L’Allemagne veut le siège permanent de la France au Conseil de Sécurité de l’ONU, au nom du « couple franco allemand » (couple maître-esclave) et de l’UE. Suite terrible mais inéluctable si notre pays continue d’être sous tutelle et dirigé par des élites anti-nationales.

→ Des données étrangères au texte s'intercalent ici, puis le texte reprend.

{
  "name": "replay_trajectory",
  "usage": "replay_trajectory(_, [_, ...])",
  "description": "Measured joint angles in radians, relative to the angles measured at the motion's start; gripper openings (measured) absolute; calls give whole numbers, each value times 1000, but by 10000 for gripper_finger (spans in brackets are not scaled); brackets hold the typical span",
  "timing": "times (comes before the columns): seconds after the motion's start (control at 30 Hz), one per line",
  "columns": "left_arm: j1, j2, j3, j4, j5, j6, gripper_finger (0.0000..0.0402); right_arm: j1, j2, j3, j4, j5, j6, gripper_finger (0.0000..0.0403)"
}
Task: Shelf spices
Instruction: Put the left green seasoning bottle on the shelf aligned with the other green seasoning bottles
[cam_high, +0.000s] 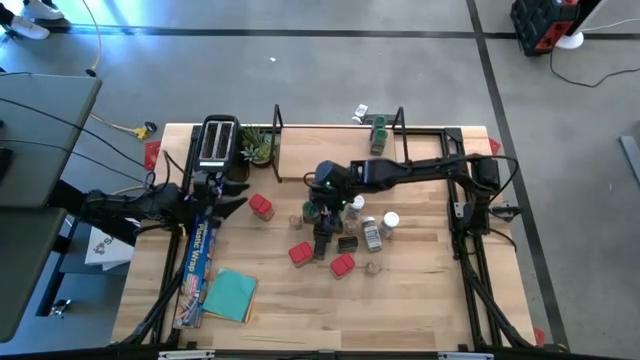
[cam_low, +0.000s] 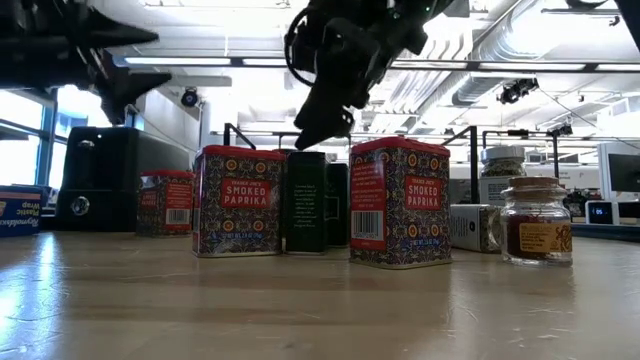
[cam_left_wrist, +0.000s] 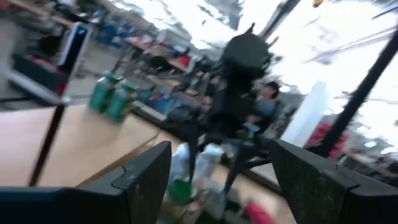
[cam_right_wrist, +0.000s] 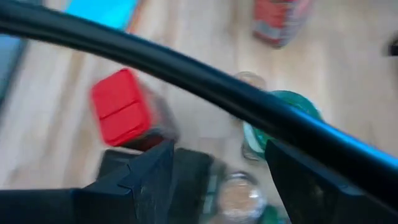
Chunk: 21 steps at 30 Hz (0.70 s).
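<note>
Several spices stand in a cluster mid-table: red paprika tins (cam_high: 299, 253) (cam_low: 400, 205), a dark tin (cam_low: 305, 200), white-lidded jars (cam_high: 388, 222) and a green-lidded jar (cam_right_wrist: 280, 124). Two green jars (cam_high: 378, 135) stand on the shelf's (cam_high: 340, 160) right end, at the table's far edge. My right gripper (cam_high: 322, 208) (cam_low: 322, 125) hangs open just above the cluster, slanting down over the dark tin, with nothing between its fingers (cam_right_wrist: 149, 180). My left gripper (cam_high: 232, 200) (cam_left_wrist: 217, 186) waits open at the table's left, holding nothing.
A black toaster (cam_high: 218, 140) and a small plant (cam_high: 258, 146) stand at the far left beside the shelf. A long blue foil box (cam_high: 198, 260) and a teal cloth (cam_high: 230, 295) lie near the front left. A black cable (cam_right_wrist: 205, 87) crosses the right wrist view.
</note>
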Motion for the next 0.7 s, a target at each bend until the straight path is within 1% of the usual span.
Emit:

— Florian Philippot (@f_philippot) 7 octobre 2018
Contacté par RT France ce 7 octobre, Florian Philippot a assuré avoir également entendu parler d'un projet de partage du siège français lors d’une discussion avec «des diplomates français et allemands à Strasbourg lors de la session parlementaire de la semaine dernière». Pour le président des Patriotes, mouvement qui prône le Frexit, le partage avec l'Allemagne du siège français au Conseil de sécurité représenterait «un affaiblissement de l’influence de la France et remettrait en cause sa capacité à activer son droit de veto». Citant l’exemple du veto opposé par la France sur la guerre d’Irak en 2003, il a rappelé qu'«une place au conseil de sécurité est un poste qui attire du respect et de l’influence. Ce n’est pas pour rien que l’Allemagne le convoite». Dénonçant l’europhilie du président français, Florian Philippot considère qu'Emmanuel Macron est incapable de défendre les intérêts français car «il n’a que l’Union européenne à la bouche».
Pour Charles-Henri Gallois, responsable national de l'UPR, si Emmanuel Macron mettait en place cette transformation du siège français, il s'agirait d'une «haute trahison» qui ferait de lui l'un des «plus grands collabos» de l'histoire.
#ONU : #veto#américain à une résolution du Conseil de sécurité appelant à protéger les #Palestiniens
— RT France (@RTenfrancais) 2 juin 2018
➡ https://t.co/R8XvoylCq3pic.twitter.com/rHkYapr1qB
Quoi qu'il advienne, l'Allemagne siégera au Conseil de sécurité des Nations unies pour la première fois depuis 2012 à partir de janvier 2019. Le Conseil de sécurité de l'ONU comprend 15 membres, dont cinq permanents, disposant d'un droit de veto, (Etats-Unis, Russie, Chine, France, Royaume-Uni) et dix non permanents renouvelés par moitié chaque année pour une prise de fonctions six mois plus tard. Le 8 juin, l’Afrique du Sud, l’Indonésie, la République Dominicaine, la Belgique et l’Allemagne ont été élus pour une durée de deux ans. L'Allemagne a occupé le poste de membre non permanent en 1977-1978, 1987-1988, 1995-1996, 2003-2004 et 2011-2012.
Le Conseil de sécurité de l'ONU est la plus haute instance de l'ONU. Contrairement à l'Assemblée générale, les résolutions qu'il vote sont contraignantes juridiquement. Capable de lancer des opérations sur le terrain, ou d'appliquer des sanctions, le Conseil est le garant du maintien de la paix et de la sécurité internationales.